Work instruction
Beginning with the line that holds "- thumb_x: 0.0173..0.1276" in the data below, give again every line through the one that holds "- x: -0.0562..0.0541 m", exactly as written.

--- Data for this task Enclosed Below ---

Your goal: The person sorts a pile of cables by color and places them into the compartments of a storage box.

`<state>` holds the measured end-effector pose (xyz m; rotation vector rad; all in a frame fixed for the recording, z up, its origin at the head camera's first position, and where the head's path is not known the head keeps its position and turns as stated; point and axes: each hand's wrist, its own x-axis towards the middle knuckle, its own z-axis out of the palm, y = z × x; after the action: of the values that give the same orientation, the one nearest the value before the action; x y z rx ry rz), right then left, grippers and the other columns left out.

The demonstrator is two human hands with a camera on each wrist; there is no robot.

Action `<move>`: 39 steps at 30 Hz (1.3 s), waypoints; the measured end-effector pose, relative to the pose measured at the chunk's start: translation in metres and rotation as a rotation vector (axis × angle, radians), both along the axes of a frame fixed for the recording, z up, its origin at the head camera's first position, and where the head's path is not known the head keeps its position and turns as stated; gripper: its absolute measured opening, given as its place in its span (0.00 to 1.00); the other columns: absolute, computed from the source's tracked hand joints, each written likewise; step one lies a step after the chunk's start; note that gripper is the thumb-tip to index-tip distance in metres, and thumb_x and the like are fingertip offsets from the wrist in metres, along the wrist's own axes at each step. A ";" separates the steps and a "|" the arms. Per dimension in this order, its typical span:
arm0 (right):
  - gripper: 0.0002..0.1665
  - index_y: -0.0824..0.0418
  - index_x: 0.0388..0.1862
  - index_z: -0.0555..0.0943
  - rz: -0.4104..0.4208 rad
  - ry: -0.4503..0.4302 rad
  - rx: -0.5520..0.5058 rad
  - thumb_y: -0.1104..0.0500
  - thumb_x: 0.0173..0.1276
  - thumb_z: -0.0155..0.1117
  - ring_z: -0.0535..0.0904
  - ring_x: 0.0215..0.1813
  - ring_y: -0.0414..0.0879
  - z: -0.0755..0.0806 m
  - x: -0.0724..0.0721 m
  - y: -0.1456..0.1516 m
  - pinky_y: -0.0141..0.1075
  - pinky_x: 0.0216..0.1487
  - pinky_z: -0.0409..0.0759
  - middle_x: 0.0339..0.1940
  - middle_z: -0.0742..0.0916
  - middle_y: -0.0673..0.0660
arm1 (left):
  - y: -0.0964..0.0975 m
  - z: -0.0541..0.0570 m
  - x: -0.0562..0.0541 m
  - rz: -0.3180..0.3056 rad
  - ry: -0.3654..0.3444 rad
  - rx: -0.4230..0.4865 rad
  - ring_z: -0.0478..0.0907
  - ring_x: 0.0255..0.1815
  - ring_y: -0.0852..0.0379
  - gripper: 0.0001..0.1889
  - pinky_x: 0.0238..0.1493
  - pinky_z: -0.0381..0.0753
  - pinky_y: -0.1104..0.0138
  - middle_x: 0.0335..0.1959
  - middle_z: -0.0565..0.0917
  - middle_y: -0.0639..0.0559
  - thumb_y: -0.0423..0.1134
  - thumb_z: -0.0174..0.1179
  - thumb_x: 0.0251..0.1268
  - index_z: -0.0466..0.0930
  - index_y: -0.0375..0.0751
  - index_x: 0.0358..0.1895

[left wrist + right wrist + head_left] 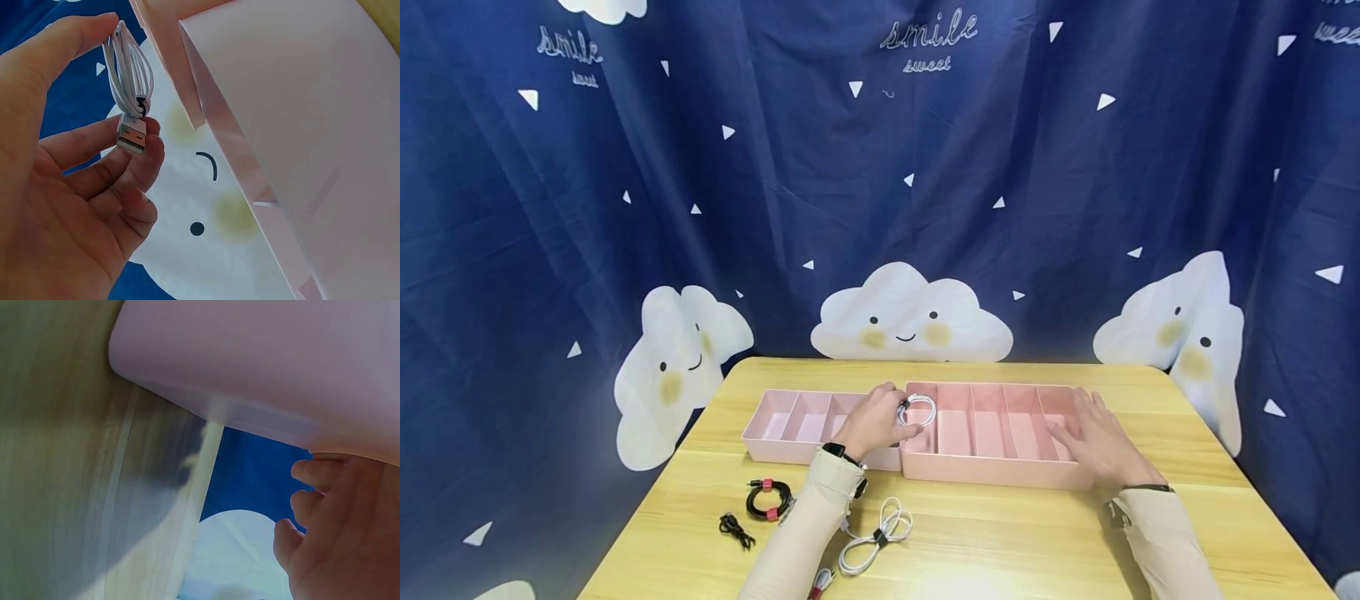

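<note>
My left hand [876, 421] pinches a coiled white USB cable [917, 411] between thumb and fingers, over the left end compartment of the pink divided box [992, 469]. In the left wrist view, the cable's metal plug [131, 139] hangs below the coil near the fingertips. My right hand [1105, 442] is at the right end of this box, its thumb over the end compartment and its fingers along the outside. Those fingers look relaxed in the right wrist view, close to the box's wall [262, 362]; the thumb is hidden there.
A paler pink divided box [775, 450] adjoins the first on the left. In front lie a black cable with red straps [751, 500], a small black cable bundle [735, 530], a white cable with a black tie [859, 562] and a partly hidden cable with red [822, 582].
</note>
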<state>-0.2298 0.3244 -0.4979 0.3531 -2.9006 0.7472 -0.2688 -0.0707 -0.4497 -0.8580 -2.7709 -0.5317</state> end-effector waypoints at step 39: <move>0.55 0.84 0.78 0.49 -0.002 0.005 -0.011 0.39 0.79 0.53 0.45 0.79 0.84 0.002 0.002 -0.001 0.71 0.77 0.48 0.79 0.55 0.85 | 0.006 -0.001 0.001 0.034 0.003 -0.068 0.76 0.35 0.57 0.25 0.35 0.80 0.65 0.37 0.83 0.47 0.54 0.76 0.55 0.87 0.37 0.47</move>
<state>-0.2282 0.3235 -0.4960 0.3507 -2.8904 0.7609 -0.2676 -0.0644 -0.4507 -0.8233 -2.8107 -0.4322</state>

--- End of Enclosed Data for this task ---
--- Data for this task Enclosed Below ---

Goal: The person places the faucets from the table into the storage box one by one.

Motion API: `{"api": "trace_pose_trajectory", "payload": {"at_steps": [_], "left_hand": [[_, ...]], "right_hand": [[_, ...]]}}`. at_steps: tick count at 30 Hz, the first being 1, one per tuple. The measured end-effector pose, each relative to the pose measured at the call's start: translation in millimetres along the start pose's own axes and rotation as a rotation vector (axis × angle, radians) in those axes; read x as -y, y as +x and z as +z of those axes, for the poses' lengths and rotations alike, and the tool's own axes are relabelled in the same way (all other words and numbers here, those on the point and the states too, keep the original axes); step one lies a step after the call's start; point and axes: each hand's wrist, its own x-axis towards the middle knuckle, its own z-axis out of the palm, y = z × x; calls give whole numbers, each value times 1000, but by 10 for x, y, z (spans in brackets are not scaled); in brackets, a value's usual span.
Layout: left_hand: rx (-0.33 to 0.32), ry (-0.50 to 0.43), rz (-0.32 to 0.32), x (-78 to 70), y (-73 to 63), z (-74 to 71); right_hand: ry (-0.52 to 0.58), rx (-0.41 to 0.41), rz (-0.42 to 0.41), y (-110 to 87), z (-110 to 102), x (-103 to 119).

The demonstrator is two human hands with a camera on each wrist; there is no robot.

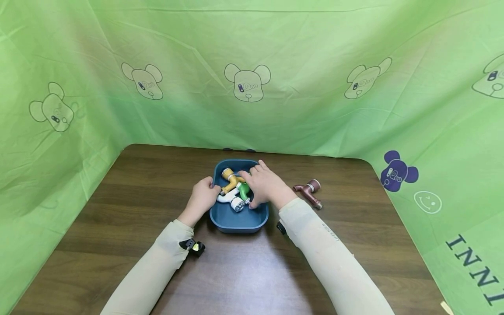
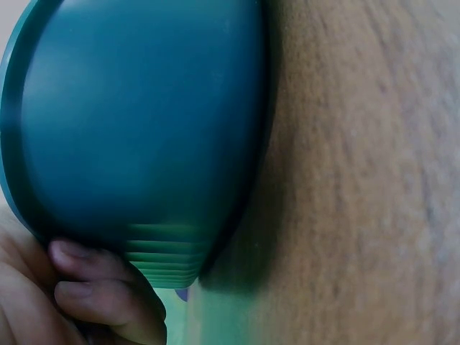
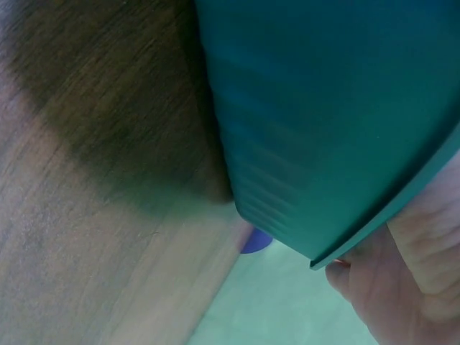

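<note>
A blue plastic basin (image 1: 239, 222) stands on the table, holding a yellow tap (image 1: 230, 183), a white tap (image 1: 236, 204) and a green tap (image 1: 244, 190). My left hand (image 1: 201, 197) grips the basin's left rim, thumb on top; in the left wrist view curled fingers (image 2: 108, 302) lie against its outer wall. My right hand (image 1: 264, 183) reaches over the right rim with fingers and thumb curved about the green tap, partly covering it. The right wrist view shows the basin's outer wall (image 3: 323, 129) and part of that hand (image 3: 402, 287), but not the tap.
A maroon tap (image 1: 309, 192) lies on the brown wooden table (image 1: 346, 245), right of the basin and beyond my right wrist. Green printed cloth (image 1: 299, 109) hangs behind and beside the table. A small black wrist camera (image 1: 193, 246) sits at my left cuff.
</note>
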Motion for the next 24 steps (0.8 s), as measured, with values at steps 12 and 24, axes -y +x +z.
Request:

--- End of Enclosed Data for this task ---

Completed exercise
  - thumb_x: 0.0173..0.1276
  - thumb_z: -0.0155..0.1117
  - ring_z: -0.0535..0.0904
  - ring_x: 0.0215..0.1813
  - ring_y: -0.0414..0.0879
  - z: -0.0755..0.0806 m
  - x: -0.0724..0.0721 m
  - y: -0.1456..0.1516 m
  - pinky_y: -0.0141..0.1075
  - pinky_x: 0.0216..0.1487
  - pinky_z: -0.0409..0.0759
  - middle_x: 0.0339..0.1940
  - middle_z: -0.0742..0.0916
  - middle_y: -0.0673..0.0660
arm1 (left):
  - y: -0.0964..0.0975 m
  - z: -0.0541..0.0570 m
  - x: -0.0562..0.0541 m

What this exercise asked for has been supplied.